N.U.D.E.S.



STREET SYMPHONY




STREET SYMPHONY



Street Symphony places social justice at the heart of music making by creating authentic, powerful engagements between professional and emerging artists and communities disenfranchised by homelessness and incarceration in Los Angeles County. Street Symphony operates with the core principle that all people deserve access to a creative and expressive life.

The purpose of Street Symphony programs is twofold: (1) to create platforms for historically and presently oppressed communities to find and share their artistic, human voices, and (2) to create the environment for professional and emerging artists to move into vital, powerful roles as agents of cultural change through community engagement.

Founded in 2011, Street Symphony has presented nearly 400 free, world-class musical engagements for severely disenfranchised communities affected by homelessness and incarceration in Los Angeles County.

Comprised of a grassroots community of over 70 world-class musicians, Street Symphony ensembles present regular monthly programs at Skid Row shelters and county jails. Since 2015, Street Symphony has presented a yearly performance of The Messiah Project, a nationally acclaimed community performance of excerpts of Handel’s Messiah at The Midnight Mission in Skid Row, featuring stories and performances from people affected by and recovering from homelessness in LA County.

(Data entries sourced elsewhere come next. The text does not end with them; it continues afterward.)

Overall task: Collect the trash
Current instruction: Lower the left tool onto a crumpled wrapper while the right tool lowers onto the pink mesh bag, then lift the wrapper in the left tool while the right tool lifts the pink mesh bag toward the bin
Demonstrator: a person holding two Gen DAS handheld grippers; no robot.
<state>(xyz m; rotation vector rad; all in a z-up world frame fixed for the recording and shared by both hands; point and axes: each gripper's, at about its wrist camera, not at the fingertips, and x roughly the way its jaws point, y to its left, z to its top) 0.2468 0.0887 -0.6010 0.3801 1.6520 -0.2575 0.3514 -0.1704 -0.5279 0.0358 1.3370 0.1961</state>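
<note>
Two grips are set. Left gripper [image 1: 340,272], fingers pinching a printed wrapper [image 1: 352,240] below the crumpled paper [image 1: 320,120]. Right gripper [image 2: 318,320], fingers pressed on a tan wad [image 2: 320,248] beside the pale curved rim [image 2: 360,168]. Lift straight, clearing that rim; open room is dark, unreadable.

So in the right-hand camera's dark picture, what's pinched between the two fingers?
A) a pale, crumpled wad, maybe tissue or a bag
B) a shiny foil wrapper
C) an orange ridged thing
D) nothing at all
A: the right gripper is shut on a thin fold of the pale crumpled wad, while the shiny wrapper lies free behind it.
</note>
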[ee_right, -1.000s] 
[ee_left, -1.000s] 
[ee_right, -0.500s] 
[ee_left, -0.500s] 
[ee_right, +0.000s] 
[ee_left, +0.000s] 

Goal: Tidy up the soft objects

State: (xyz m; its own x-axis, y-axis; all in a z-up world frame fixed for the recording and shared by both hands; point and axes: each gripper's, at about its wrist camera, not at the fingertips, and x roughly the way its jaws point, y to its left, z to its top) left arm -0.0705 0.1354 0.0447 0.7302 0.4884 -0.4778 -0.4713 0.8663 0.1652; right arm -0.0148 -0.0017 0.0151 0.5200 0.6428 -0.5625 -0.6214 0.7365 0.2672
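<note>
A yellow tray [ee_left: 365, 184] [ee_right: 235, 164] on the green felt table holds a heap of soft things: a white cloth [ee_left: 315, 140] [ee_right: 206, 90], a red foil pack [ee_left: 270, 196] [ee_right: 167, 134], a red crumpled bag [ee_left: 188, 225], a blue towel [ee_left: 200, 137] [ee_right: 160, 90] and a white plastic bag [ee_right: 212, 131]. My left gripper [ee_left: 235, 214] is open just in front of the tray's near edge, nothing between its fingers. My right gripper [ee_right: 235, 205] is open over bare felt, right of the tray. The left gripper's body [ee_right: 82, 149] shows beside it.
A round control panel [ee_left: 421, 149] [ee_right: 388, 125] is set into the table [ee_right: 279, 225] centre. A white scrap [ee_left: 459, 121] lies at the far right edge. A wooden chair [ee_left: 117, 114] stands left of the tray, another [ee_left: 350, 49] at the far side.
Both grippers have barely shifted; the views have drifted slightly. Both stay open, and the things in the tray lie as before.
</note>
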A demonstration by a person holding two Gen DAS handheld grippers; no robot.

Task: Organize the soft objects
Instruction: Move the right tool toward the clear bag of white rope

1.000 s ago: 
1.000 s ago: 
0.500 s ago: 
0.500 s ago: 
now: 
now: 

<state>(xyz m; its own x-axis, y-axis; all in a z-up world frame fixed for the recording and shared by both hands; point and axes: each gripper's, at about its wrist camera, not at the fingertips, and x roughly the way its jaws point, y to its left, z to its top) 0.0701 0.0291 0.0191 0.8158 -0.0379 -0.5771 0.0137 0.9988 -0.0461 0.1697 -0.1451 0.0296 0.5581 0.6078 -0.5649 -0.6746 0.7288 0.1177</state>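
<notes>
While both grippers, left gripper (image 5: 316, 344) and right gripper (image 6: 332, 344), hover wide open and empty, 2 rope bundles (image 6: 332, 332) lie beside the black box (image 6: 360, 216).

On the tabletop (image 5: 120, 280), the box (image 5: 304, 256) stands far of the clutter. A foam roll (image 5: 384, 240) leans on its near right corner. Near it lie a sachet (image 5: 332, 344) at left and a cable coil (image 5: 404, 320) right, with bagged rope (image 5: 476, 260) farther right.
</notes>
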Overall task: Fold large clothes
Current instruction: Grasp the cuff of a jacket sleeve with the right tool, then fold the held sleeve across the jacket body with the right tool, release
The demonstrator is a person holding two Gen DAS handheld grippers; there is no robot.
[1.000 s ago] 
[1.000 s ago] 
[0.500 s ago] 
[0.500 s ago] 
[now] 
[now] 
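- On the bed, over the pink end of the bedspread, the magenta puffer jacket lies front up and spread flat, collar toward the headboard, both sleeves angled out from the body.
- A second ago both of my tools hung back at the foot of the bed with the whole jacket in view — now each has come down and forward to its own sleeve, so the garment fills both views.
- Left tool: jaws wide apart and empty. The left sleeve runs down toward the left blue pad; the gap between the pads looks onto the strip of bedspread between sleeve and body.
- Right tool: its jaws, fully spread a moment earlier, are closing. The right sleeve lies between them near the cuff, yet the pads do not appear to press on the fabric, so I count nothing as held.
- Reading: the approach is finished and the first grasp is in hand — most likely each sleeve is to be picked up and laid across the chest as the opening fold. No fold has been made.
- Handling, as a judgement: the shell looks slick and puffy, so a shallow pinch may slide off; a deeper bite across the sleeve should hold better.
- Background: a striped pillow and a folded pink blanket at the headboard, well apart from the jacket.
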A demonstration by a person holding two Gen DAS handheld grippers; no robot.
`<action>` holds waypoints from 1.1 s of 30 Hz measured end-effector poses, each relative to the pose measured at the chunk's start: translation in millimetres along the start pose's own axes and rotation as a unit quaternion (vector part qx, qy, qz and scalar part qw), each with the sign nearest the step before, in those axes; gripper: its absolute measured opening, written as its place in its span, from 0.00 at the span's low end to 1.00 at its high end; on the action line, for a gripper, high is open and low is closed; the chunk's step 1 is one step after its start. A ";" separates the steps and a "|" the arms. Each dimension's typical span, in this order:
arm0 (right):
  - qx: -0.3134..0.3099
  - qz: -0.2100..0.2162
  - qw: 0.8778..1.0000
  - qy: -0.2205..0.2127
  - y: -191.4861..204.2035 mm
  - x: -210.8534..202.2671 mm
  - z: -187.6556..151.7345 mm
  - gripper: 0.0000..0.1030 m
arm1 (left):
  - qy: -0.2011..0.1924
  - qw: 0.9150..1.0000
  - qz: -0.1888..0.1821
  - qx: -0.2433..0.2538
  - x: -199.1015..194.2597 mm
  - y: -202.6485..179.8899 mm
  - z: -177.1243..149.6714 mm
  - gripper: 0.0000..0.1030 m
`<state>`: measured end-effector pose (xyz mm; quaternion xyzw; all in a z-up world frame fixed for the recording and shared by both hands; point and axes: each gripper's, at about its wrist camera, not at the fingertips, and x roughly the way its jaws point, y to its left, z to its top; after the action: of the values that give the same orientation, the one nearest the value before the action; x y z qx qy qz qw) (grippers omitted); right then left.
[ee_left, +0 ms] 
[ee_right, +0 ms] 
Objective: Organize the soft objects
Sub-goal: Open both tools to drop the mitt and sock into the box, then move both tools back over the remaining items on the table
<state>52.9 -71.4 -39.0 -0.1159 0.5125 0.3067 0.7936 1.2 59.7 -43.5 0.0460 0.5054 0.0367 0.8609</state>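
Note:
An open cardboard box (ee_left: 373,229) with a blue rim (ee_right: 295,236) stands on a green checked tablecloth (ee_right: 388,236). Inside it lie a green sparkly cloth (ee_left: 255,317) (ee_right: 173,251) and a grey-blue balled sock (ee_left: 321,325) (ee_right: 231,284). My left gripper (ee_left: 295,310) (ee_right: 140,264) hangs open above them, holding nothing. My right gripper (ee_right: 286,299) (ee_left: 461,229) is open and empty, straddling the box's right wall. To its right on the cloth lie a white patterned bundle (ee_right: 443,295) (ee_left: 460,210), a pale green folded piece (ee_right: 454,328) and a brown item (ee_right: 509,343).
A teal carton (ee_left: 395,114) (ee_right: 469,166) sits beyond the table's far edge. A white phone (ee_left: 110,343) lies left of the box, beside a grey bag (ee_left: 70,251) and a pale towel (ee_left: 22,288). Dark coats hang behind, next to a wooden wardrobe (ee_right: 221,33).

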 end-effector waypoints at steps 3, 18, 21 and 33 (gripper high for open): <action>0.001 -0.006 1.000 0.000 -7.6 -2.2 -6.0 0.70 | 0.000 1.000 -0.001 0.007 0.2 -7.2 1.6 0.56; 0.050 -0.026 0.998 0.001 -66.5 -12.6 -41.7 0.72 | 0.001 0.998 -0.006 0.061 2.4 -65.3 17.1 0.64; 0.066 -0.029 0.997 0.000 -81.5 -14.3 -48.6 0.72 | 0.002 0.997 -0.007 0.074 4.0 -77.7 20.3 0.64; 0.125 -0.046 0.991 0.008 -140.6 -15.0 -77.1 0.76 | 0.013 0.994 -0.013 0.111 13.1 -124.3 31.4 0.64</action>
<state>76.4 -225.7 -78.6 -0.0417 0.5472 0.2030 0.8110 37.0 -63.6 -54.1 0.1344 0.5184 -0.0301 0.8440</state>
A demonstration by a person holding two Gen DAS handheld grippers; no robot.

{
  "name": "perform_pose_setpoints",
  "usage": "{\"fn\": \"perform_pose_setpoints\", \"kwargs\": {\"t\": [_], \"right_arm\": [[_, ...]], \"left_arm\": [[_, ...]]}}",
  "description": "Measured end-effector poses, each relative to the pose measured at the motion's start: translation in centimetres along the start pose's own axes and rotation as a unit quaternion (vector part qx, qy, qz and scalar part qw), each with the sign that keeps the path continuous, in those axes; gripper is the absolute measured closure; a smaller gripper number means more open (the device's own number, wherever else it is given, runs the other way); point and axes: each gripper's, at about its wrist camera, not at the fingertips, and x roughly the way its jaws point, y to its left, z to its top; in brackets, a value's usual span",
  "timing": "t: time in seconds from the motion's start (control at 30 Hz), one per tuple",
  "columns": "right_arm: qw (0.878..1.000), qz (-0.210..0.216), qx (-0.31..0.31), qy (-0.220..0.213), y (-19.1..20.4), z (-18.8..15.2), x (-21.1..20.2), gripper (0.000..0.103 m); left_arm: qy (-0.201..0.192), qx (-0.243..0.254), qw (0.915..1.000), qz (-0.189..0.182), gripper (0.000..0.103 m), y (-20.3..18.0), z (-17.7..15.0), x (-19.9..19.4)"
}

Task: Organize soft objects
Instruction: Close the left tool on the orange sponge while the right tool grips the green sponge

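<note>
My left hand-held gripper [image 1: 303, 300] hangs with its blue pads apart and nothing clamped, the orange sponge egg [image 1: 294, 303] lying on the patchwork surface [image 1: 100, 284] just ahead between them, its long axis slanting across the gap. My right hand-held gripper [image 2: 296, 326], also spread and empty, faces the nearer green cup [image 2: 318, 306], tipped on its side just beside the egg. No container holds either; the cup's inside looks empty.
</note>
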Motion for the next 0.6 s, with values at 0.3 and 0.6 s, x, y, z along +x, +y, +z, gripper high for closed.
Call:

In 2017, supported by a generous grant from the S. Mark Taper Foundation, Street Symphony launched the Daniel Chaney Teaching Artist Program, pairing professional artists with members of the homeless community in an effort to amplify the voices and artistry of the Skid Row community.





Daniel Chaney
Teaching Artist Program

The Daniel Chaney Teaching Artist Program is a new initiative of Street Symphony, dedicated to exploring “Citizen-Artistry” in Los Angeles and beyond. Daniel Chaney Teaching Artist Program Fellows receive a year of intensive instruction musical performance and the intersection of arts and social justice. Fellows can be members of the Skid Row community, as well as emerging artists graduating from university and conservatory.



N.U.D.E.S.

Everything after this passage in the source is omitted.